Colorado State Representative Angela Williams was sued in Colorado Federal District Court on Thursday by Darren O’Connor, an activist involved in advocacy related to the rights and protections available to people and families whose homes are being foreclosed upon.  The lawsuit alleges that Representative Williams retaliated against Mr. O’Connor because of his constitutionally-protected free speech and advocacy on policies regarding protecting homeowners from unfair home foreclosure practices by the banking and lending industries.  Mr. O’Connor’s outspoken advocacy in 2013 revealed that Representative Williams, who represents the Montbello region in Denver, was far more friendly to banking and lending interests than to individuals (including her own constituents)  who have undergone foreclosure proceedings on their homes in the last several years.  The suit points out that while Representative Williams claimed in her public speeches that she was sympathetic to the plight of families undergoing foreclosures, in actuality she worked very hard to kill measures designed to provide protection and relief to such families.   The lawsuit alleges that instead of discussing and debating these issues with Mr. O’Connor and others in public meetings and assemblies, Representative Williams instead caused the police to serve a Motion for Protective Order on Mr. O’Connor, falsely accusing him of threatening her.  In fact, all of Mr. O’Connor’s activities were legal, professional and protected by the United States Constitution.   Mr. O’Connor was forced to hire his own lawyer at considerable expense to defeat the frivolous legal action filed against him. When the Protective Order hearing went to court, a Denver Judge resoundingly rejected Representative Williams’ attempt to illegally silence him, saying that to do so would violate his important constitutional rights to free speech. 

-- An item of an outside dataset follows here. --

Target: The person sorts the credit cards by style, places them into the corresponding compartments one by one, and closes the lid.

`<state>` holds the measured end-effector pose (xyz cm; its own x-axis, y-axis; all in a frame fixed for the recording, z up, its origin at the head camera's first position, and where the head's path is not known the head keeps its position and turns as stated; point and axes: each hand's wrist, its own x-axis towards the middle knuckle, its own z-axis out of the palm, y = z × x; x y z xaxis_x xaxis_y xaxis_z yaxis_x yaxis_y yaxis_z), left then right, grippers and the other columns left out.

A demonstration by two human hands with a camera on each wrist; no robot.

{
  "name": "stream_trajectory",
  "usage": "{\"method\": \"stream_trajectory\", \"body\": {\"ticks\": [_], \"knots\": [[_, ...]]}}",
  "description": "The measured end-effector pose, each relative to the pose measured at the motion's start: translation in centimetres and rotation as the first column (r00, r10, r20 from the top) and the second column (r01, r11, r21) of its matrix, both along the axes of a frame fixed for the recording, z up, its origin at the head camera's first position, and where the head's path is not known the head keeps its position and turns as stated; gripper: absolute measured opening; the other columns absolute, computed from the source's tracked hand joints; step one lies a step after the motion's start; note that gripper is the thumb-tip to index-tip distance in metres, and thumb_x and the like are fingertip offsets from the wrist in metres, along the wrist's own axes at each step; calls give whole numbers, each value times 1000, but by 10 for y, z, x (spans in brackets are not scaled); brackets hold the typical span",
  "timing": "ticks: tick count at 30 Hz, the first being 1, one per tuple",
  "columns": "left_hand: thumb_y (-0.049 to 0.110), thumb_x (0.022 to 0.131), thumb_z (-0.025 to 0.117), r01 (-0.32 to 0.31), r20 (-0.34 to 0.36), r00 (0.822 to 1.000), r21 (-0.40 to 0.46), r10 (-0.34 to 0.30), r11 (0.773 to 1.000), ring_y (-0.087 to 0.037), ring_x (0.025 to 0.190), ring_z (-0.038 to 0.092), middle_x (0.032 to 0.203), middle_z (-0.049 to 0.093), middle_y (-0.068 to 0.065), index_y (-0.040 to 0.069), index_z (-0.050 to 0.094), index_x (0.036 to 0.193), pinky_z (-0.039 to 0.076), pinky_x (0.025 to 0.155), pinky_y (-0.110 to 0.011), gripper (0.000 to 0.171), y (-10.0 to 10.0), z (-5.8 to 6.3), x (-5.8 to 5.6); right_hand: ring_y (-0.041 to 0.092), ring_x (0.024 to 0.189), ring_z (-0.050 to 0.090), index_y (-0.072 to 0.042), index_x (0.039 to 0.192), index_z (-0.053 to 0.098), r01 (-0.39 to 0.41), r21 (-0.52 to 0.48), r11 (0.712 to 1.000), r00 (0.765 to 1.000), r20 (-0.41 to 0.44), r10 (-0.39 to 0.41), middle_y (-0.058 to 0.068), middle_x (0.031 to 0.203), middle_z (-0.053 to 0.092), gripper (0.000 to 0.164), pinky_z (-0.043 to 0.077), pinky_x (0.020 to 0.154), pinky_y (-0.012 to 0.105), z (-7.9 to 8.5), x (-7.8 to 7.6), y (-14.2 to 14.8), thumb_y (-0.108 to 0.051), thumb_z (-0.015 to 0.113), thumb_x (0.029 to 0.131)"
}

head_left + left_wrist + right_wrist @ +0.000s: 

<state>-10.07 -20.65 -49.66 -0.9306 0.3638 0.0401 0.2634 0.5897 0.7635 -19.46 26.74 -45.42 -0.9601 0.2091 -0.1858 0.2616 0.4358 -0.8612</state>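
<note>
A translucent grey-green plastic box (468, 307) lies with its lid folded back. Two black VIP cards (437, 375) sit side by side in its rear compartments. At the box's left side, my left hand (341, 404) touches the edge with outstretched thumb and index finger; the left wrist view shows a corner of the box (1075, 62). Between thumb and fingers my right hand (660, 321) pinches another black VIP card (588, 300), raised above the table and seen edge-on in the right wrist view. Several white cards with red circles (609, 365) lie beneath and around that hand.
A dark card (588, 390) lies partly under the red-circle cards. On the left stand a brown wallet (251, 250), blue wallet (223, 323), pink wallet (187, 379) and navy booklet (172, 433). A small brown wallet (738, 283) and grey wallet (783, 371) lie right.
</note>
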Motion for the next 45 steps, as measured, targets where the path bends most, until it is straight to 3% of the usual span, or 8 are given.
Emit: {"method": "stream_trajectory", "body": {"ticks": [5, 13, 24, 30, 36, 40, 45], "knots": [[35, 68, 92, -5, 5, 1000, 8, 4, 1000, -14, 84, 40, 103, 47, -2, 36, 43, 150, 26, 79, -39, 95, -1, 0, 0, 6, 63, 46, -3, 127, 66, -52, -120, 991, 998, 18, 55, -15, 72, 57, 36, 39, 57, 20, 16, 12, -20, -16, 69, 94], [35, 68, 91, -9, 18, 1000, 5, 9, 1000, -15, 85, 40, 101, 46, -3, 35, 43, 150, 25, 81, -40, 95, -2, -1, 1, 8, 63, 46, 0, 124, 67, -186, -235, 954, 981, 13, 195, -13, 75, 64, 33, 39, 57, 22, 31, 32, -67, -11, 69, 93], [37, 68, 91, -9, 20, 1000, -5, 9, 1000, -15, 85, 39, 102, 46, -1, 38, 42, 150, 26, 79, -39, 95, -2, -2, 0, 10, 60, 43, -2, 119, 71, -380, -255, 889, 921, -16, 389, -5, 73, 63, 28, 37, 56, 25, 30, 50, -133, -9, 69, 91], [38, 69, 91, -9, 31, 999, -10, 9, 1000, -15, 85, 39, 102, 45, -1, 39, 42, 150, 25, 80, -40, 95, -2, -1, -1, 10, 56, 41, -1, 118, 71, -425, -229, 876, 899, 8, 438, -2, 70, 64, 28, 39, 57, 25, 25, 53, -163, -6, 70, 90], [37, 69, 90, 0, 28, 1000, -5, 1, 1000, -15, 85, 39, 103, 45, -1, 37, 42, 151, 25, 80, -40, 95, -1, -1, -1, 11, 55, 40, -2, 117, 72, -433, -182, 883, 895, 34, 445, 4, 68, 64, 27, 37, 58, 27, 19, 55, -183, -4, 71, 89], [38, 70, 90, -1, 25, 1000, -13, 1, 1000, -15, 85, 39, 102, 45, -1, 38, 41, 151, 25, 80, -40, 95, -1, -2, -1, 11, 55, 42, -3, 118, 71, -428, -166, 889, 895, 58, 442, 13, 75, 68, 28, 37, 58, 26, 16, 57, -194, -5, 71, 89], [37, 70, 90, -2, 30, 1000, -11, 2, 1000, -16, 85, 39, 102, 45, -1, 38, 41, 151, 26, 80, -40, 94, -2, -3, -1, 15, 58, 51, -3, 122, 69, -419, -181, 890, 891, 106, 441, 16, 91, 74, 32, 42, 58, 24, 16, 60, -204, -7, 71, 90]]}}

The lawsuit filed today claims that Representative Williams’ conduct in causing Mr. O’Connor to go through the legal proceedings was illegal retaliation for his free speech, and an attempt to silence him and others in the future.  Such conduct violates the federal and state constitutions, and violates the oath of office taken by Representative Williams as an elected public official.  The lawsuit seeks all available remedies allowed by law, which could include a court injunction and declaration, damages and attorney fees.  For his part, Mr. O’Connor seeks primarily to expose Representative Williams’ unconstitutional behavior to the public and to the voters in her district, and to educate the electorate on the behavior of its elected officials.

Darold W. Killmer of the Denver civil rights law firm of Killmer, Lane & Newman, LLP filed the lawsuit on Mr. O’Connor’s behalf.  Mr. Killmer noted that the lawsuit “raises crucial issues regarding our right to free speech and our right to criticize powerful governmental officials.  Representative Williams summoned the police and the court system to help her crush a dissenting voice.  Fortunately, a judge stopped her in her tracks.  But Williams’ message was loud and clear:  if you try to cross me, I will silence you.  If elected officials are permitted to fire up the system against regular people like Mr. O’Connor, who speak out on important public issues, then our proud system of freedoms and liberty is just an illusion.”  Killmer notes that “this is what our federal courts are for:  to enforce our cherished constitutional rights to free speech, even if such speech angers important government officials.”